→ **Exercise aim**
Within the data that follows, how many lines carry the string "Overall"? Give the number alone.

→ **Exercise data**

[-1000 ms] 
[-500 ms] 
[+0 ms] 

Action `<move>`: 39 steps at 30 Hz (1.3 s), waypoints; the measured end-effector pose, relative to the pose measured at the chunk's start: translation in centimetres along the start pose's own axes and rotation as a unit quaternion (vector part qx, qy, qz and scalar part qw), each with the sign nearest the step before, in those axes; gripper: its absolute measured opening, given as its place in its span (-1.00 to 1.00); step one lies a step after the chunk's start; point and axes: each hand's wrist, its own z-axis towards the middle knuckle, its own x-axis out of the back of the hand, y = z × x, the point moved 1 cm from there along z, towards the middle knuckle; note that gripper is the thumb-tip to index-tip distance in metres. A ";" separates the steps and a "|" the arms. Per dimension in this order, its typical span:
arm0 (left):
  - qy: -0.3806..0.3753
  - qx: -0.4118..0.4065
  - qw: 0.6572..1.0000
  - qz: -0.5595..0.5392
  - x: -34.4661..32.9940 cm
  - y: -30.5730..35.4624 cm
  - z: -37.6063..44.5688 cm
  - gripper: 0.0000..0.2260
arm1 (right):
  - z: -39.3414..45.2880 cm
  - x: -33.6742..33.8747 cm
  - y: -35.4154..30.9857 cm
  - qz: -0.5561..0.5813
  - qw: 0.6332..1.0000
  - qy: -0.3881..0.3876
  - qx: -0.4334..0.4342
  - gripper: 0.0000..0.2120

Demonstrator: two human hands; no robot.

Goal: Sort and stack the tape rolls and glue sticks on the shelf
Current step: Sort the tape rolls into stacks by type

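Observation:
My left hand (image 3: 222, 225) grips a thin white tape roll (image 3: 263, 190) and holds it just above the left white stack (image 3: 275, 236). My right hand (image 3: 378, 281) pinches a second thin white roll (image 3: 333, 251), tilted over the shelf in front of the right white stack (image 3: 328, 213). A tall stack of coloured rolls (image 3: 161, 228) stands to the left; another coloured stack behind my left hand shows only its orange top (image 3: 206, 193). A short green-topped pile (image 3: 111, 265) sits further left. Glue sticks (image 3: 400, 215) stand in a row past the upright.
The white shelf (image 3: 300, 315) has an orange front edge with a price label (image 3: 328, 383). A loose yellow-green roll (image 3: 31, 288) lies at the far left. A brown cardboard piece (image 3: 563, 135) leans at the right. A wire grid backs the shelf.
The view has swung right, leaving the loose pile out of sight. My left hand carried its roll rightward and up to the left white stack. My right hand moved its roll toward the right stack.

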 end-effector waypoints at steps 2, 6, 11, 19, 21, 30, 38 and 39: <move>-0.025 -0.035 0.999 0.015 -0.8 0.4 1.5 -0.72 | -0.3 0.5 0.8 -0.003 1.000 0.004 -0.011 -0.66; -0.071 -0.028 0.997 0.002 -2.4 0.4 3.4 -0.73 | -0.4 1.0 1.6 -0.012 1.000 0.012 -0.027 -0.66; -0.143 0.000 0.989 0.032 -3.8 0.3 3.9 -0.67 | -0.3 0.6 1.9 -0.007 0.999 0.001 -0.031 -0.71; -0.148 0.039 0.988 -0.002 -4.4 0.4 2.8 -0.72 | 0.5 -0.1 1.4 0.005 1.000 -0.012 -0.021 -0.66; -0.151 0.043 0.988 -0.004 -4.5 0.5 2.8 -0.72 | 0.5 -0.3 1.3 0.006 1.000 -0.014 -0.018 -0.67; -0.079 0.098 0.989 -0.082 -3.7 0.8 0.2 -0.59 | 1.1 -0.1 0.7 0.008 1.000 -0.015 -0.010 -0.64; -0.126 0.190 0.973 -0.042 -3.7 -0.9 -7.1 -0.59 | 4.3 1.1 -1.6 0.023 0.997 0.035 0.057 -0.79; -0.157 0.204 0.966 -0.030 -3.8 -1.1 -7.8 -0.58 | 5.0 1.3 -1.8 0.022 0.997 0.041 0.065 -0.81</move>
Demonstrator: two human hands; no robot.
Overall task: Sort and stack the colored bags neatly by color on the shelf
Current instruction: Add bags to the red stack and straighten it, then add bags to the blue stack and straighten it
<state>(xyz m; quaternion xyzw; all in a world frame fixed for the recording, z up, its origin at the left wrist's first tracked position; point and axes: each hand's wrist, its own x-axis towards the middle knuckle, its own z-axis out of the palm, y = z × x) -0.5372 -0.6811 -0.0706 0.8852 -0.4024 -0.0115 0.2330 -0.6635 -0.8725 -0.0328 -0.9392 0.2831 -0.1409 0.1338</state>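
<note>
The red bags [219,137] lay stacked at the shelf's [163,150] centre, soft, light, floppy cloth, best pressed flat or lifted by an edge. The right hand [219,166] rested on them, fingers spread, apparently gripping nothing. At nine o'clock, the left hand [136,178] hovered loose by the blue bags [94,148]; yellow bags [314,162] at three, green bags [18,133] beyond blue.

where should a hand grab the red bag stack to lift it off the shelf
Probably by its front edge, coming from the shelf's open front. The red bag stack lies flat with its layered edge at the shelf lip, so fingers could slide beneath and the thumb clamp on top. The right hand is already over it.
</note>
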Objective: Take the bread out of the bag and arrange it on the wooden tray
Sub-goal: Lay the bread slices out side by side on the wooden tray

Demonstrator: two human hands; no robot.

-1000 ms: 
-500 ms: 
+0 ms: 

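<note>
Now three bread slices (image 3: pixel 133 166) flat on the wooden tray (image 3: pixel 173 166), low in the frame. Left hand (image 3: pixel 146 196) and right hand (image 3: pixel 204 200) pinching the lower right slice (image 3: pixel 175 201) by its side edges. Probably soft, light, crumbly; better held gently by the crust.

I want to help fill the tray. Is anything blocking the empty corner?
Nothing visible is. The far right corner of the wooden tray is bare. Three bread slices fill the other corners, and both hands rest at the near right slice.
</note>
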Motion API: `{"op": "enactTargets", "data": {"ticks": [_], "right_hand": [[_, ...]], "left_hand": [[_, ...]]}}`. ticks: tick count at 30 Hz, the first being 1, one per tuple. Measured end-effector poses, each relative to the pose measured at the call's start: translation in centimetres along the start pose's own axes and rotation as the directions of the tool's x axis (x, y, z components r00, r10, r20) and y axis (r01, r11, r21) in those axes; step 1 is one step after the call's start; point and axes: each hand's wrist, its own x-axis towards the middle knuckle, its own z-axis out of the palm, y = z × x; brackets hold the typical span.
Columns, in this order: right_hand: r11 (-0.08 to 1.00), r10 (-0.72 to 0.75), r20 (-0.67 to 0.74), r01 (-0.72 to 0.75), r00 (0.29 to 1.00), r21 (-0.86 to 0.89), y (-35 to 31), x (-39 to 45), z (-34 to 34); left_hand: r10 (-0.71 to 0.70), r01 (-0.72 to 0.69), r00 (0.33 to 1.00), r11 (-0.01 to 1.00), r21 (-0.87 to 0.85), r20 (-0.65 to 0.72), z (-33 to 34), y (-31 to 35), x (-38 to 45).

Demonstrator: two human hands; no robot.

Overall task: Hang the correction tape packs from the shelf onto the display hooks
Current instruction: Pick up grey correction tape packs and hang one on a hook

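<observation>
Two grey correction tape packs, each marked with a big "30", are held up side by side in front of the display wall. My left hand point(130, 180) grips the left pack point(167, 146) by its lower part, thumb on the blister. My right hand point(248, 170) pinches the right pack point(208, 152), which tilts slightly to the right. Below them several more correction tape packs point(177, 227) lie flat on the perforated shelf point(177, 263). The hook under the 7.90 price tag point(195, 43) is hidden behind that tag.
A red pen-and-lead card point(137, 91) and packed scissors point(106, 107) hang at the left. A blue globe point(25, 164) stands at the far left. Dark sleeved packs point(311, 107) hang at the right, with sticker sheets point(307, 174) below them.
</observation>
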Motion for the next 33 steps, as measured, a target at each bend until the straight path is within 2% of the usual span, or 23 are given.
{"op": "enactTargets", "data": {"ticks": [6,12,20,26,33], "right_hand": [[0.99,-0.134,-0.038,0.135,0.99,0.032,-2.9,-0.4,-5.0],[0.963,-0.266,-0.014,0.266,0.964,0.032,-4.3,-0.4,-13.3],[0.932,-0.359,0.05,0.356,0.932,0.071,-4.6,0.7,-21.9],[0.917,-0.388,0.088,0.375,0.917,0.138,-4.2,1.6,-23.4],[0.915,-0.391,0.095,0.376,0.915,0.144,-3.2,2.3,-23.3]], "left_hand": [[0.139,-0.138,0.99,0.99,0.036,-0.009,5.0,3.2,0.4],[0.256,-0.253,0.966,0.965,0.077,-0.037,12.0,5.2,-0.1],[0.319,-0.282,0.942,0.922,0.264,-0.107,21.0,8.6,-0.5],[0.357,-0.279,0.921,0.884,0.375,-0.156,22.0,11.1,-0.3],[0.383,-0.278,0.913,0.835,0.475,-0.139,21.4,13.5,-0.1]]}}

→ **Exercise output**
2